_DIRECTIONS FOR THIS TASK_. A precise repetition of every line below is the required answer.
*-*-*
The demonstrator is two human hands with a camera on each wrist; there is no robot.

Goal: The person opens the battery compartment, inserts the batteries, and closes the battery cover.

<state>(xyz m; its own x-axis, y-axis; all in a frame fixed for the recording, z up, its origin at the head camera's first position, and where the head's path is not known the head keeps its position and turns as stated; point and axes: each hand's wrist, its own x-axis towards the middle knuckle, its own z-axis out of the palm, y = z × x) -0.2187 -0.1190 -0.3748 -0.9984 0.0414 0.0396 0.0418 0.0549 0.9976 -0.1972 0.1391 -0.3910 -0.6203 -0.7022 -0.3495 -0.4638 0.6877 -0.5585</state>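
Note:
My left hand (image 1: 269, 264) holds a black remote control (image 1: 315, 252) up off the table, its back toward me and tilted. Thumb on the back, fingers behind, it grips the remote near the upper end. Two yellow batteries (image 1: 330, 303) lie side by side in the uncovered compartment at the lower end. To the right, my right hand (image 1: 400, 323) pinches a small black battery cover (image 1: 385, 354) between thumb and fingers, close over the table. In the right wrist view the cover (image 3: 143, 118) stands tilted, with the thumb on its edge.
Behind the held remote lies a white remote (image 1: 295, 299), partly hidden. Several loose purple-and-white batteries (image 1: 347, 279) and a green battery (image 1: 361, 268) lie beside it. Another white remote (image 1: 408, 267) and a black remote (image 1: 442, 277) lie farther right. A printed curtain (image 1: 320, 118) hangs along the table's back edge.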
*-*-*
_WRITTEN RESPONSE_.
The demonstrator is two human hands with a camera on each wrist; there is no robot.

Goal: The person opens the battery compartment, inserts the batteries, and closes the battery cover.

<state>(xyz m; its own x-axis, y-axis; all in a frame fixed for the recording, z up, its origin at the head camera's first position, and where the head's path is not known the head keeps its position and turns as stated; point and axes: each hand's wrist, its own x-axis towards the middle knuckle, its own z-axis out of the palm, y = z × x) -0.2187 -0.1190 -0.3748 -0.9984 0.0414 0.0396 0.0418 0.0549 0.9976 -0.1972 0.1391 -0.3910 -0.6203 -0.7022 -0.3495 -0.4638 0.6877 -0.5585</state>
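Note:
My left hand (image 1: 269, 264) holds a black remote control (image 1: 315, 252) up off the table, its back toward me and tilted. Thumb on the back, fingers behind, it grips the remote near the upper end. Two yellow batteries (image 1: 330, 303) lie side by side in the uncovered compartment at the lower end. To the right, my right hand (image 1: 400, 323) pinches a small black battery cover (image 1: 385, 354) between thumb and fingers, close over the table. In the right wrist view the cover (image 3: 143, 118) stands tilted, with the thumb on its edge.
Behind the held remote lies a white remote (image 1: 295, 299), partly hidden. Several loose purple-and-white batteries (image 1: 347, 279) and a green battery (image 1: 361, 268) lie beside it. Another white remote (image 1: 408, 267) and a black remote (image 1: 442, 277) lie farther right. A printed curtain (image 1: 320, 118) hangs along the table's back edge.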

This brings the exercise to completion.